__What this task involves__. When the string "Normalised" appears in a line of the records, show the whole line.

__Data section__.
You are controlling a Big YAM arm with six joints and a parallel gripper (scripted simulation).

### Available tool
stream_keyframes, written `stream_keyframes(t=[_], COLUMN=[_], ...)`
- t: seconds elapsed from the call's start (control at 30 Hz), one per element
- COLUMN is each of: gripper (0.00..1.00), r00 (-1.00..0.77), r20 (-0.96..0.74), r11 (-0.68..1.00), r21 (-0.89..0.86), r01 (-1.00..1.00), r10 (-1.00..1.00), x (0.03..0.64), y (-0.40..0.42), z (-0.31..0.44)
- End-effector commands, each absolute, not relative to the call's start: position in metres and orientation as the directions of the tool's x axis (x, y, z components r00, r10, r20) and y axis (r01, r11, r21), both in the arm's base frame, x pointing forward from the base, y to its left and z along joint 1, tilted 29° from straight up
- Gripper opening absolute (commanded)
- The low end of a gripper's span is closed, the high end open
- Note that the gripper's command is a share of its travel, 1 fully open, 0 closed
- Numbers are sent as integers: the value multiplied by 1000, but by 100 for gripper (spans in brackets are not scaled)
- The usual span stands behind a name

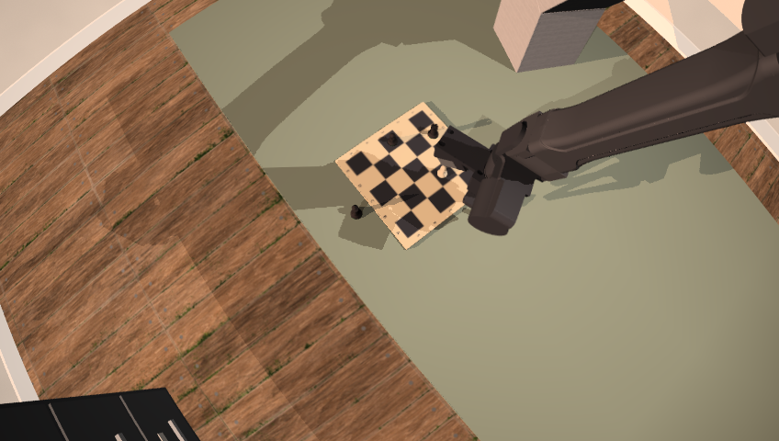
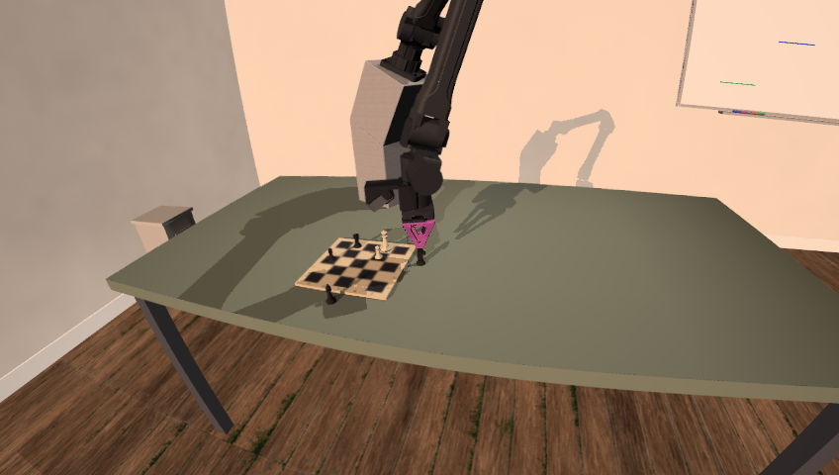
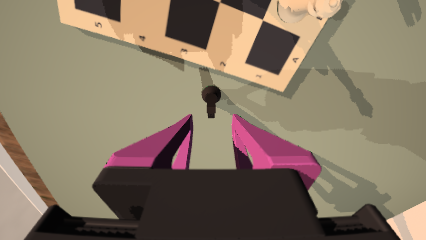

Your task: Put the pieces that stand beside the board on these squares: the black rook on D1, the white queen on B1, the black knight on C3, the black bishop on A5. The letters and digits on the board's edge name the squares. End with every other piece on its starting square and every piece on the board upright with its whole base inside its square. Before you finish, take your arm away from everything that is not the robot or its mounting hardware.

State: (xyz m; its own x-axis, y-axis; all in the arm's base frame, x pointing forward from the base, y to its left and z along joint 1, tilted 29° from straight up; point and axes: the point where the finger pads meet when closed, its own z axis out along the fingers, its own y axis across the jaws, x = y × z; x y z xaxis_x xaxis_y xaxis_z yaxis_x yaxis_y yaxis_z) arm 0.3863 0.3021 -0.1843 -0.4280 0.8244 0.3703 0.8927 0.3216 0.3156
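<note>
My gripper is open, its pink fingertips just above the black knight, with nothing between them in the wrist view. The black knight stands upright on the table beside the digit edge of the board. The black bishop stands upright beside the opposite edge. The black rook stands on D1. The white queen stands on B1, partly in view in the wrist view. The arm hides the knight in the top view.
A white pawn stands on B2, near the queen. A black pawn stands on E3. A pale box-shaped block is at the arm's base, behind the board.
</note>
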Motion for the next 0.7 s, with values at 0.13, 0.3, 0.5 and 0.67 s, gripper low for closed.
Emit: stream_keyframes(t=[0.13, 0.3, 0.5, 0.67], gripper=[35, 35, 35, 35], r00=[-425, -426, -426, -426], r20=[370, 370, 370, 370], r11=[314, 315, 315, 315], r21=[323, 324, 324, 324], r01=[893, 892, 892, 892], r10=[826, 826, 826, 826], x=[389, 389, 389, 389], y=[305, 306, 306, 306], z=[-185, -185, -185, -185])
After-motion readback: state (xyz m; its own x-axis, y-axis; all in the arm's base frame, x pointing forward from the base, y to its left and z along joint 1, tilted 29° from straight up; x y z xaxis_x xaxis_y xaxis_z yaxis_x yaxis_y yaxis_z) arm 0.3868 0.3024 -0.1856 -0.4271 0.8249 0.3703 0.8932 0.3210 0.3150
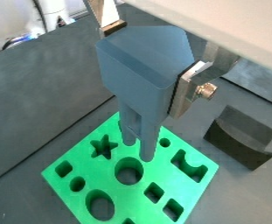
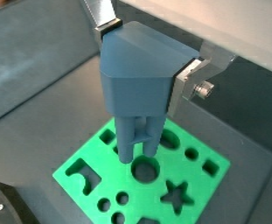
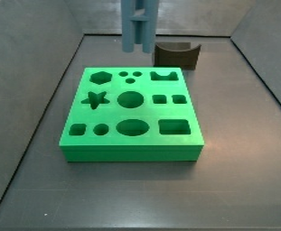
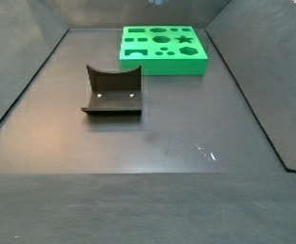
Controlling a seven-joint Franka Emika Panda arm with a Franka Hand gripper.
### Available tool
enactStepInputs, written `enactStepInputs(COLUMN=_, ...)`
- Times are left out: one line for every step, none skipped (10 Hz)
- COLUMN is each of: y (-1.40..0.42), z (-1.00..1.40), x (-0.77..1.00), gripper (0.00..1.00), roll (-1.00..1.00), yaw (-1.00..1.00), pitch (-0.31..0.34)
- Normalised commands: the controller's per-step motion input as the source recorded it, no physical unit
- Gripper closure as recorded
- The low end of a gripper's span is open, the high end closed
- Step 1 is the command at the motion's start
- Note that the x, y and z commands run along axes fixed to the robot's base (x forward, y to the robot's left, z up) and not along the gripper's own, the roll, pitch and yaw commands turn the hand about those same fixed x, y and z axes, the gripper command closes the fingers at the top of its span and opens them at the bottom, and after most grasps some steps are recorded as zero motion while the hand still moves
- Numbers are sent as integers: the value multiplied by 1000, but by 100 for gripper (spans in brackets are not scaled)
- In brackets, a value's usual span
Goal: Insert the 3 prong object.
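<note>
The dark grey floor (image 4: 163, 143) of the walled workspace fills most of a side view, which takes in the whole work area but shows neither the gripper nor the held piece. On that floor lies the flat green plastic board (image 3: 133, 115) cut with shaped holes: a star, circles, squares, an arch and a row of three small round holes. Both side views show the board (image 4: 163, 48) whole, while the wrist views catch only part of it (image 1: 132, 171) (image 2: 149, 171) under the piece.

The dark L-shaped fixture (image 4: 112, 92) stands on its base plate well apart from the board; a wrist view shows it (image 1: 240, 136) just off the board's corner.

The blue-grey plastic three-prong object (image 1: 144, 74) is a blocky body with a peaked upper end and narrow prongs pointing down. It hangs upright above the board, its prongs over the holes near the big round one, clear of the surface as far as both wrist views (image 2: 138, 83) show. A side view shows only its lower shaft (image 3: 137, 25) above the board's far edge.

The gripper (image 1: 149, 39) pinches the object from opposite sides; one silver finger plate (image 2: 187, 74) lies flat against its flank.
</note>
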Motion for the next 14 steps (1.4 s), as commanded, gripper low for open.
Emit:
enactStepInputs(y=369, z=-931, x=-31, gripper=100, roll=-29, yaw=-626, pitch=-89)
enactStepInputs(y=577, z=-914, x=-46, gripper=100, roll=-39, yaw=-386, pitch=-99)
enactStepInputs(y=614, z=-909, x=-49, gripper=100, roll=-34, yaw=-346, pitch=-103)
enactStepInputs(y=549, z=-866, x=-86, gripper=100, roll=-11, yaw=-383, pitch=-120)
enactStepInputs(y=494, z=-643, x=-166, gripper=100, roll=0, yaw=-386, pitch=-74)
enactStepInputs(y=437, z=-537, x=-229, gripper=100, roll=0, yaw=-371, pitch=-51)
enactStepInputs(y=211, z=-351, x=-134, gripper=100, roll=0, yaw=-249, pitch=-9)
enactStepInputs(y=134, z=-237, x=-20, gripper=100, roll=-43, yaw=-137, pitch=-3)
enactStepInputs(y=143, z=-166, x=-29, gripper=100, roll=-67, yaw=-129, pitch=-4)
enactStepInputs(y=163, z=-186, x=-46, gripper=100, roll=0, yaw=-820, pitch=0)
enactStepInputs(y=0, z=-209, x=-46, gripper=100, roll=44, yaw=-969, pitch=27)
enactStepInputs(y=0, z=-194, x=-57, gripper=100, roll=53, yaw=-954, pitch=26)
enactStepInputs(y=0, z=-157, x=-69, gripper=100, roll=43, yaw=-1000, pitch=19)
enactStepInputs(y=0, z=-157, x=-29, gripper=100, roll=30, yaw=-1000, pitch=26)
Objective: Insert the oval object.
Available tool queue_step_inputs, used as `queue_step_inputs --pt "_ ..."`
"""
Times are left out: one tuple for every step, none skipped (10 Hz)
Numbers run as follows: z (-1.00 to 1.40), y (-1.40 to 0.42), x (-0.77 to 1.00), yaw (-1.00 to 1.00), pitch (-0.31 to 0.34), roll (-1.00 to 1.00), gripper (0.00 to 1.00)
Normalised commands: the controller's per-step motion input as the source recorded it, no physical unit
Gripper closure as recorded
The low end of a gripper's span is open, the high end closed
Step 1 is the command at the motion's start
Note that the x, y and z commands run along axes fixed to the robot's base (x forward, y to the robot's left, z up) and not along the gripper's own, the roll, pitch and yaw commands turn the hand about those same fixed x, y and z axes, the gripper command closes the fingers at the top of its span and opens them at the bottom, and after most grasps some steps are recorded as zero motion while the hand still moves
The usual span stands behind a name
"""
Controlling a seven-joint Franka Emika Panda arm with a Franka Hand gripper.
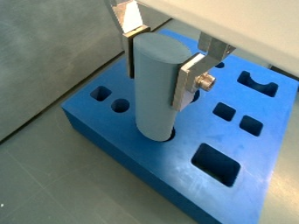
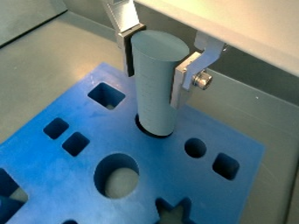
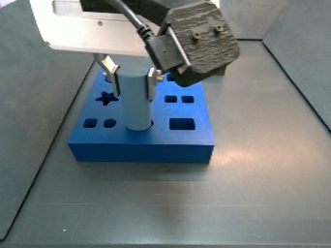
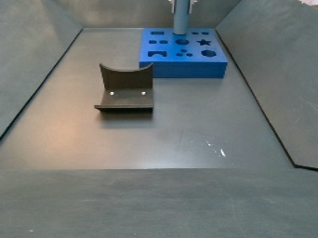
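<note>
The gripper (image 1: 159,54) is hanging over the blue block (image 1: 128,149), near the middle of both wrist views. Its flat silver fingers (image 1: 184,77) are squeezing the oval object (image 1: 156,87) from two sides, close to its top end. They are closed on it.

The oval object is standing straight up. It is a smooth, pale grey-blue peg. Its bottom end is sitting down in a hole in the blue block, and a thin dark edge of that hole (image 2: 149,133) is showing around its foot. Most of the peg is sticking up above the block.

The blue block has many other holes. In a wrist view a big round hole (image 2: 118,173) is showing just below the peg in the frame. In a side view a star hole (image 3: 107,99) is showing at the left of the peg (image 3: 135,100), with the gripper (image 3: 134,73) above.

In a side view, the blue block (image 4: 187,63) is resting on the grey table (image 4: 162,177) at the top of the frame. The peg (image 4: 181,17) is rising from it. A dark brown curved block (image 4: 125,89) is lying on the table at the middle left, well apart from the blue block.
</note>
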Motion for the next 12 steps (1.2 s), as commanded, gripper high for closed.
queue_step_inputs --pt "-0.35 0.11 0.0 -0.09 0.006 0.0 1.0" --pt "-0.47 0.0 0.06 -0.13 0.0 0.0 1.0" --pt "-0.55 0.0 0.29 -0.17 0.004 -0.02 1.0" --pt "-0.53 0.0 0.27 -0.15 0.033 0.0 1.0" --pt "-0.56 0.0 0.19 -0.11 0.0 0.0 1.0" --pt "-0.66 0.0 0.11 -0.11 -0.003 0.0 1.0" --pt "-0.76 0.0 0.0 -0.07 -0.107 0.0 1.0" --pt "-0.74 0.0 0.0 -0.07 -0.129 0.0 1.0" --pt "-0.59 0.0 0.0 -0.04 -0.113 0.0 1.0" --pt "-0.48 0.0 0.0 0.0 -0.093 0.0 1.0" --pt "-0.46 0.0 0.01 0.0 -0.091 0.0 1.0" --pt "-0.39 0.0 0.04 0.0 -0.051 -0.04 1.0"
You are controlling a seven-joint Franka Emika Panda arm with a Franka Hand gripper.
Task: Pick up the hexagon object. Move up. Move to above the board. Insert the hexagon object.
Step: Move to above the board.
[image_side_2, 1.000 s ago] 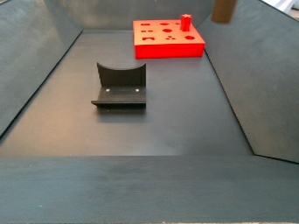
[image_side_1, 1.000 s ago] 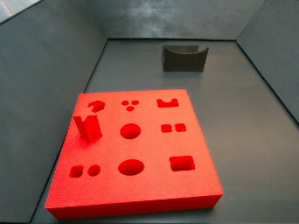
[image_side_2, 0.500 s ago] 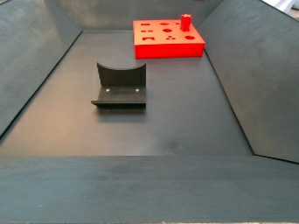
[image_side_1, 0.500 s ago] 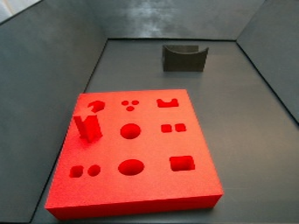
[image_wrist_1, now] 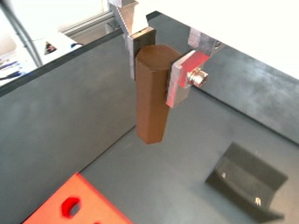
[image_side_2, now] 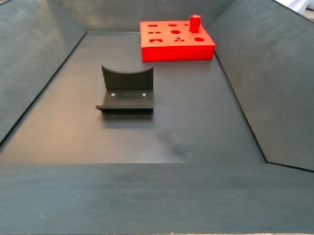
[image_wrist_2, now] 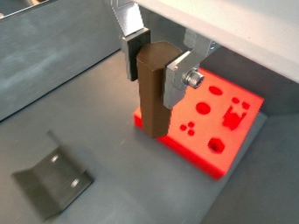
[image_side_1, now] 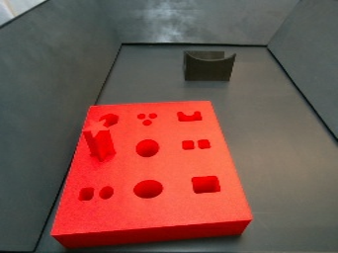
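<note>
**A:** Currently: end effector (image_wrist_1: 159, 54) clamped on the hexagon object (image_wrist_1: 152, 96), seen only in both wrist views, absent from both side views. Fingers (image_wrist_1: 187, 74) pinching the upper part, peg hanging upright, well clear of the counter (image_wrist_1: 70, 114).

**B:** Handling?

**A:** Looks stiff, light, wood-like; smooth flats, so could slip or twist if bumped. Grip high on opposing flats looks right, leaves the lower end free for insertion.

**B:** Board position?

**A:** Board (image_wrist_2: 216, 118) below and beyond the peg in a wrist view; not yet over any hole, exact offset hard to tell. Short red upright block (image_side_1: 98, 144) standing on its left side in a side view — keep off it.

**B:** Room?

**A:** Plenty. Fixture (image_side_2: 125, 90) well apart from board (image_side_2: 177, 41). Bin walls (image_side_2: 37, 73) sloping in, not near.
</note>
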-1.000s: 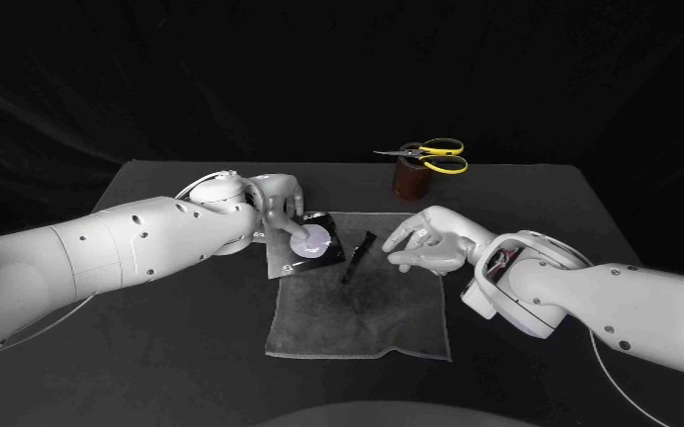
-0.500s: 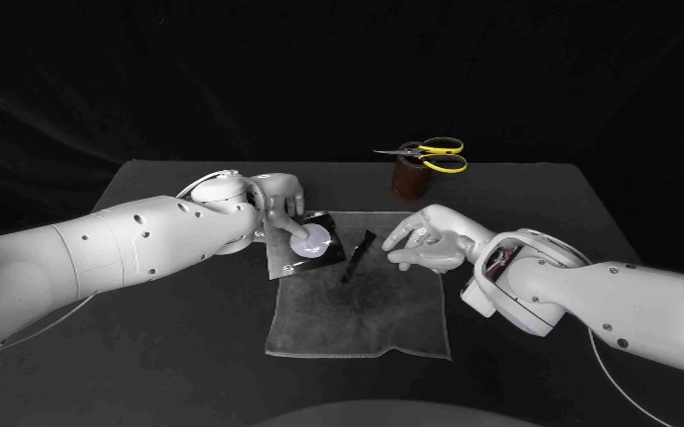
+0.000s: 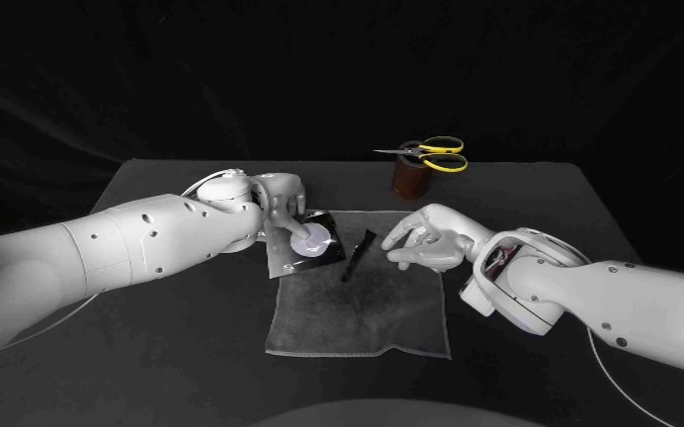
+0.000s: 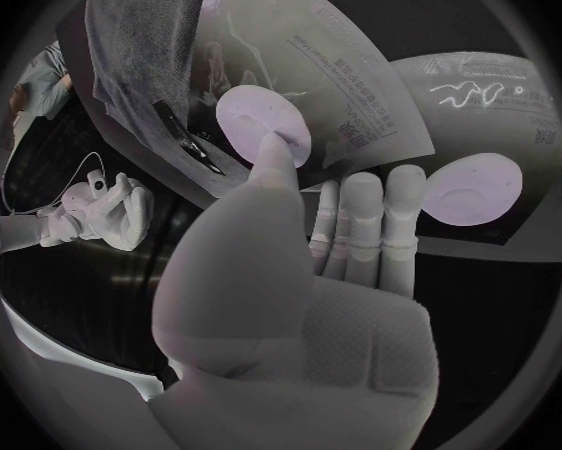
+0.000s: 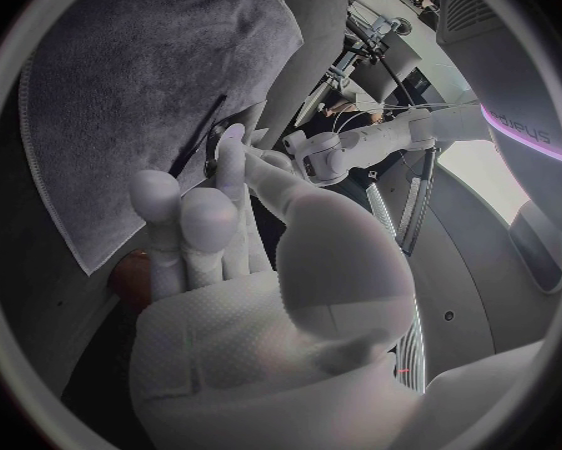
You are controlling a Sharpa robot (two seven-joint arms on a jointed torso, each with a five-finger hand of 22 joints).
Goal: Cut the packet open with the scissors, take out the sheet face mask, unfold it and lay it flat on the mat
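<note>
My left hand [image 3: 283,212] pinches the dark face mask packet [image 3: 305,245] at the mat's far left corner. In the left wrist view the thumb presses on the packet's printed face [image 4: 344,90] and the fingers [image 4: 362,220] lie behind it. A thin dark cut-off strip [image 3: 357,255] lies on the grey mat [image 3: 360,313], also seen as strip [image 5: 201,138] on mat [image 5: 131,80]. My right hand [image 3: 428,239] hovers at the mat's far right edge, its fingers apart and holding nothing. The yellow-handled scissors [image 3: 433,154] stand in a brown holder [image 3: 410,182] behind the mat.
The black table [image 3: 171,348] runs wide on both sides of the mat. The holder with the scissors stands near the table's far edge, just beyond my right hand. A dark backdrop hangs behind the table.
</note>
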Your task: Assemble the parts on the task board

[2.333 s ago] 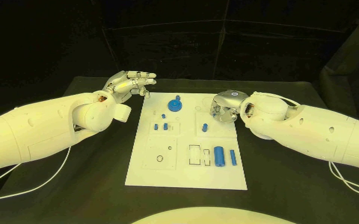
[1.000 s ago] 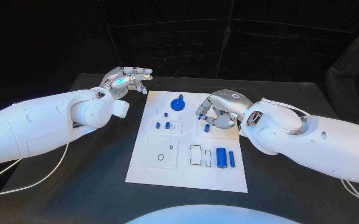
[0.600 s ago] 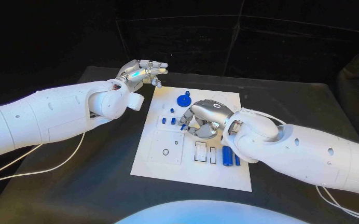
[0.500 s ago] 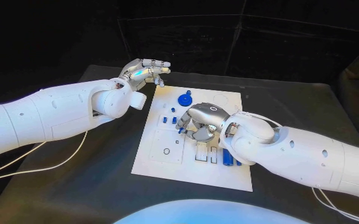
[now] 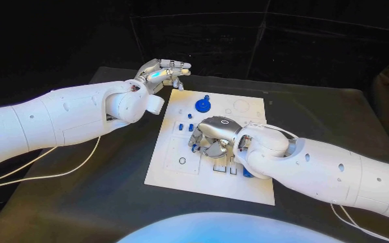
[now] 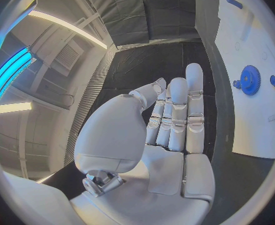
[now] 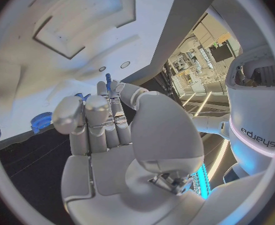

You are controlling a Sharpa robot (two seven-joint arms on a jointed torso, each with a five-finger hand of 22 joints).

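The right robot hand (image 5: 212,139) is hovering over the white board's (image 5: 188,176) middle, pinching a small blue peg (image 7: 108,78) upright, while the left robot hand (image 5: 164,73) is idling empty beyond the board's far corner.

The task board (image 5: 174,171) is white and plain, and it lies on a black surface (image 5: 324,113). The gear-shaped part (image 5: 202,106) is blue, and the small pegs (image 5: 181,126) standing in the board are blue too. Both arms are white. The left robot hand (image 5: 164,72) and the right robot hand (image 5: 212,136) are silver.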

__Your response__.
- Normalised commands: the controller's per-step motion input as the source recorded it, no physical unit
Normalised commands: the controller's per-step motion input as the source recorded it, no physical unit

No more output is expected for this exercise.